2. The vehicle-mounted information acquisition system according to claim 1, wherein the data storage module and the vehicle-mounted information acquisition main control module adopt SPI communication, the communication adopts isolation by the isolation module, and the isolation mode is DC-DC isolation.

3. The vehicle-mounted information acquisition system according to claim 1, wherein the positioning module is independently powered by the power module 1, and when the power supply of the vehicle-mounted information acquisition main control module is powered off, the power module 1 can still supply power to the positioning module.

4. The vehicle-mounted information acquisition system according to claim 1, wherein the bus data acquisition module adopts a FlexRay bus and a CAN bus.

5. The vehicle-mounted information acquisition system according to claim 1, wherein the self-checking alarm module completes the self-checking function by reading, writing and monitoring the bus data acquisition module, the analog input acquisition module and the data storage module by the vehicle-mounted information acquisition main control module.

6. The vehicle-mounted information acquisition system according to claim 1, wherein an LED lamp is arranged outside the self-checking alarm module, and the LED lamp comprises a normal operation state and a fault operation state; when the normal state finishes the self-checking function, the LED lamp does not flicker, when the fault state, the self-checking cannot be finished, the alarm function is finished by the flickering of the LED lamp, and the interval time of the flickering of the LED lamp represents the fault type.

7. The system of claim 1, wherein the system processes the information in an interrupt manner, the interrupt manner comprising receiving an interrupt and transmitting.

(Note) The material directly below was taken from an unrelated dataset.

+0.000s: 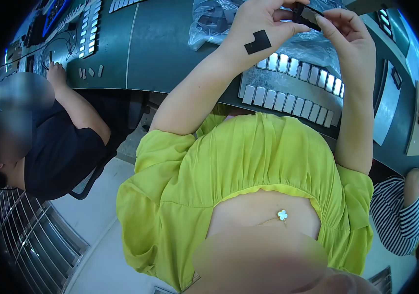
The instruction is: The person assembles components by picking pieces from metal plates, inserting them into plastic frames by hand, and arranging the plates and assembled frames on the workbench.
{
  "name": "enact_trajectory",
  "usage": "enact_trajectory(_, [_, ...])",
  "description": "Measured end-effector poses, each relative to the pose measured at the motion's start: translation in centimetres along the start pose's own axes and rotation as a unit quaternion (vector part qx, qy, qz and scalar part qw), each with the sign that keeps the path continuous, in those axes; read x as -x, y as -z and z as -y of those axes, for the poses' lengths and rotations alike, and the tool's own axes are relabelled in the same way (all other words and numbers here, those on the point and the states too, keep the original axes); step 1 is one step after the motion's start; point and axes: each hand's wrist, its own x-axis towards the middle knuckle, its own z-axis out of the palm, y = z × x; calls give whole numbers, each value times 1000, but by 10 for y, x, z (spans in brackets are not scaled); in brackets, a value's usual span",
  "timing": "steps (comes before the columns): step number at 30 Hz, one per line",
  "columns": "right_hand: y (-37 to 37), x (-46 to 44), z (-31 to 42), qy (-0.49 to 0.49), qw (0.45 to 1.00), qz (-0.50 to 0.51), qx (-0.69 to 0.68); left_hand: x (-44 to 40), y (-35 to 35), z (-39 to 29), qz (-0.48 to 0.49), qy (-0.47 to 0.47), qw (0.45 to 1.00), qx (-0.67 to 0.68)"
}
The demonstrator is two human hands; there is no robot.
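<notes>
Both my hands are at the top of the view, over the bench. My left hand [268, 22] grips the left end of a small black rectangular part with a grey face [309, 16]. On its other end, the thumb and fingers of my right hand [347, 30] are closed. The part's exact kind cannot be made out. An L-shaped black patch [258, 42] lies flat against my left wrist. Below my hands, a metal plate [268, 79] carries two rows of silver rectangular pieces [288, 103]. Crumpled clear plastic [209, 24] lies behind my left arm.
The dark green bench [155, 49] runs across the top. More silver pieces [91, 29] stand in rows at the upper left. A co-worker in black [67, 147] sits at left, another in stripes [396, 215] at right. A pale panel [387, 103] lies right of my arm.
</notes>
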Motion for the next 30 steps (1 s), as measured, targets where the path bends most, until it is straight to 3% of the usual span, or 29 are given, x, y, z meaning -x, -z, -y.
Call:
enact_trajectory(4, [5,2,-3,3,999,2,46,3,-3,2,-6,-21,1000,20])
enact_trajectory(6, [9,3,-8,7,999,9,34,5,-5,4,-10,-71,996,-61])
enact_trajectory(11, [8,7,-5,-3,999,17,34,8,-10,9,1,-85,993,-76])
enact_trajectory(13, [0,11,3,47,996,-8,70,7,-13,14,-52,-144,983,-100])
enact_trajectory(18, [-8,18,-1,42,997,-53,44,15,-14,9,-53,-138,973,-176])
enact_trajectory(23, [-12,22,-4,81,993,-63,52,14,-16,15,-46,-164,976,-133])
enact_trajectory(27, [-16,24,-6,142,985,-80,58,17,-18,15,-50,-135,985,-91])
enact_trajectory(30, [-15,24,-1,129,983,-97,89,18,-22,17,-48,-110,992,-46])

8. The vehicle-mounted information acquisition system according to claim 1, wherein when the vehicle-mounted information acquisition main control module detects that the reception is interrupted, the data of the buffer is received, fault diagnosis is performed on the data, and the data is stored in a memory space of the vehicle-mounted information acquisition main control module.

9. The vehicle-mounted information collection system according to claim 1, wherein when the vehicle-mounted information collection main control module detects that the transmission is interrupted, the vehicle-mounted information collection main control module reads data from the memory space, decompresses and decrypts the data, stores the data in the transmission buffer, and completes the transmission of the data.